But yes - come save associated football in the United States!
If you honestly want to come here and coach, it's probably a good idea to listen to people who have experience dealing with the system you claim to want to join.
That would require a willingness to learn. Nobody here thinks you're not a real coach, but you're not as special as you think you are. If you could set aside your transparent need to prove your superiority to a bunch of strangers on the internet, you might actually get some insight which would you succeed over here, both professionally and as a coach.
Here's an interview with another Brit who came over here, identified many of the same issues we've been trying to explain to you, and came up with a plan to address them from the perspective of training competitive, serious players:
US Soccer and problems – how Prep4Pro deals with them
Still smiling, folks.
You know who would lap up his BS and make him a nice living?
The very upper-middle-class helicopter parents he claims to despise. Clubs that cater to those parents LOVE splashing cash on big-mouthed foreign coaches who talk the development talk. And then recruit a bunch of 6'3" cement-booted athletes to play Route One football just well enough to compete at showcase tournaments.
Guys like him are a dime a dozen over here. They perpetuate the problem they claim to want to fix.
Thank you. That is a reasonable, well written article that unfortunately contained very little that I didn't already know.
I pride myself on always being willing to learn and develop a growth mindset. I think it's equally important to instil this trait in your players (and also sometimes in soccer parents) !!!!!!
Still with the insults. You can't help yourself, can you?
Seriously, man--you've been throwing around insults left and right but somehow when you get a bit of stick in return it's a problem.
You're an open book.
And yet you've been mocking me and others for saying the same things.
And you wonder why you're not getting the respect you so obviously crave.
Oh hell yeah - lots of money to made there!
He has an accent to go along with the sell - he's gotta be better then anything State side!
The problem is that in order to coach in the US, you need licensing - D/C/B/A...
What my kids coach found (he's from Spain) is that the people running these classes are very vocal about dumping the style or approach to coaching that was obtained - in this case, in Spain and adhearing to what the USSF demands in terms of coaching style through these courses.
So even at the license/course level, we are learning a one size fits all approach towards how to not qualify for the World Cup.
So very American.
Yeah.
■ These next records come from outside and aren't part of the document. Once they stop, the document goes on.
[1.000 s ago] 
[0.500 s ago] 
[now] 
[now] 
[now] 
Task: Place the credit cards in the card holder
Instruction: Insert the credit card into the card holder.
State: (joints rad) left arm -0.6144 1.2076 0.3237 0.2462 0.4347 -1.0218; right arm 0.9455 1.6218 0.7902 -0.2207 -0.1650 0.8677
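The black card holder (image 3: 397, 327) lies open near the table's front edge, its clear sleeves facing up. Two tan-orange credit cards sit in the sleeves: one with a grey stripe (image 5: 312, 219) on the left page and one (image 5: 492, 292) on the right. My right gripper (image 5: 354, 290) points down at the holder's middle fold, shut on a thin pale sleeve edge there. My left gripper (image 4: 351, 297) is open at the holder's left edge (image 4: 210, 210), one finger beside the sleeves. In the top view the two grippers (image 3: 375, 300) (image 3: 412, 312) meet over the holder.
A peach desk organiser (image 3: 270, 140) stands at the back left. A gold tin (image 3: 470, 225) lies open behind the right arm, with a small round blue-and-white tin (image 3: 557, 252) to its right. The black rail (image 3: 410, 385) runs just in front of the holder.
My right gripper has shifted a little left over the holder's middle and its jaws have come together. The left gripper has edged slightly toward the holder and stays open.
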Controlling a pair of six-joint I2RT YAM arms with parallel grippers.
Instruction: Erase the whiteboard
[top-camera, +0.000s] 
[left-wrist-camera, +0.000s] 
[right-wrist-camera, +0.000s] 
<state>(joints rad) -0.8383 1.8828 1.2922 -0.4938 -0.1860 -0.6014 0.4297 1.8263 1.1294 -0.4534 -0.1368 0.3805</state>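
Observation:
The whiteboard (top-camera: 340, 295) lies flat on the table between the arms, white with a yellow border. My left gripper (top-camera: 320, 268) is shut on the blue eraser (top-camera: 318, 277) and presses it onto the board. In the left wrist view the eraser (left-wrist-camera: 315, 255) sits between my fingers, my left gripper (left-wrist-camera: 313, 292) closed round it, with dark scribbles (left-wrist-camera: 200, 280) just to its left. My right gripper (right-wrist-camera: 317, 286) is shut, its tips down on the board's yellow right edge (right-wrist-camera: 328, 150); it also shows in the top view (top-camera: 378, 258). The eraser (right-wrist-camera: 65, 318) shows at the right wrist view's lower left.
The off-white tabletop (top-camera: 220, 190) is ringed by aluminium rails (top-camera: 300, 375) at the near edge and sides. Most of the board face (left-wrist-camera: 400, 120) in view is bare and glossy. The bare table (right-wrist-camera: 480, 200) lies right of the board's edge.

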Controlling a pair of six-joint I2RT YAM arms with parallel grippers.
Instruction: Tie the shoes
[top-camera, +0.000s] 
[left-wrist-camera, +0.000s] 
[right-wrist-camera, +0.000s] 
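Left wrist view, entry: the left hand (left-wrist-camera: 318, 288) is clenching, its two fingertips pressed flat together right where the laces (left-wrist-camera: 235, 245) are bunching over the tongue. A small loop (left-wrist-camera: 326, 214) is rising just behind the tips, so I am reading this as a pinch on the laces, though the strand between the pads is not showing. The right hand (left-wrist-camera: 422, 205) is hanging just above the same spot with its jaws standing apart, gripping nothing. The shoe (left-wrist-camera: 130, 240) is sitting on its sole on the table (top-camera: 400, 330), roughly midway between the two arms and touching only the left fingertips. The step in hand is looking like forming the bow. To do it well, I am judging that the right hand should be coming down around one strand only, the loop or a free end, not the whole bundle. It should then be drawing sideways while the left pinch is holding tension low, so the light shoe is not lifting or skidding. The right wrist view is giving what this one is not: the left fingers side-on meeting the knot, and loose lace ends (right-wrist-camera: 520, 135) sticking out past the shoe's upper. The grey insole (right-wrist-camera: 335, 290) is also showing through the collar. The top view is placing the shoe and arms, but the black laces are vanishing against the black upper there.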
My son had a foreign coach who had been COMPLETELY indoctrinated into the American system. He's the one who instructed the team that they should run around no matter what--even if it made no tactical sense--because that's what college coaches are looking for.
I'm sure he knew better--he made it clear he knew better--but he also knew how to keep his job.
My son, as mentioned already, was more than happy to leave that club and figure out his own path.
I'd say the focus on college is the barrier. Would you agree?
I would say USSF needs to align - or assist in aligning the pyramid and rid us of wasteful leagues - all the while paving a path to college. So yes.
I want too also see a shift away from the American way we are training and heavily push the open play (free) concept as an addition to rec and travel play.
Costs have to come down as well.
I have seen many/most clubs hiring coaches with UEFA licenses and not demanding USSF licenses. If the coach you mention has a UEFA license from Spain some of the material will be the same anyway. It would be interesting to hear from someone who has both, but I know I read that when USSF updated its coaching material in 2015/2016 they "borrowed" material from UEFA but also "Americanized" material.
Also is he saying that UEFA license does not cover style of play but USSF Licensing does? I find that doubtful.
I think the issue was that he was constantly being told to forget about his training abroad because that won't fly over here.
Girls practiced Wednesday and you could not see their shoes in the grass. It was at least 6 inches tall. Couldnt pass, couldnt dribble but i suppose i'm just being a whiny american spoiled parent.
One season my son's club team couldn't get regular time at any of the over-booked fields so one of their two weekly practices was at an elementary school. Not a field--the school didn't have one. Just the grassy area next to the school. It was...not ideal.
And yeah--I don't at all mind kids playing pickup wherever they can. But that season I was very much thinking "what the hell am I paying for?"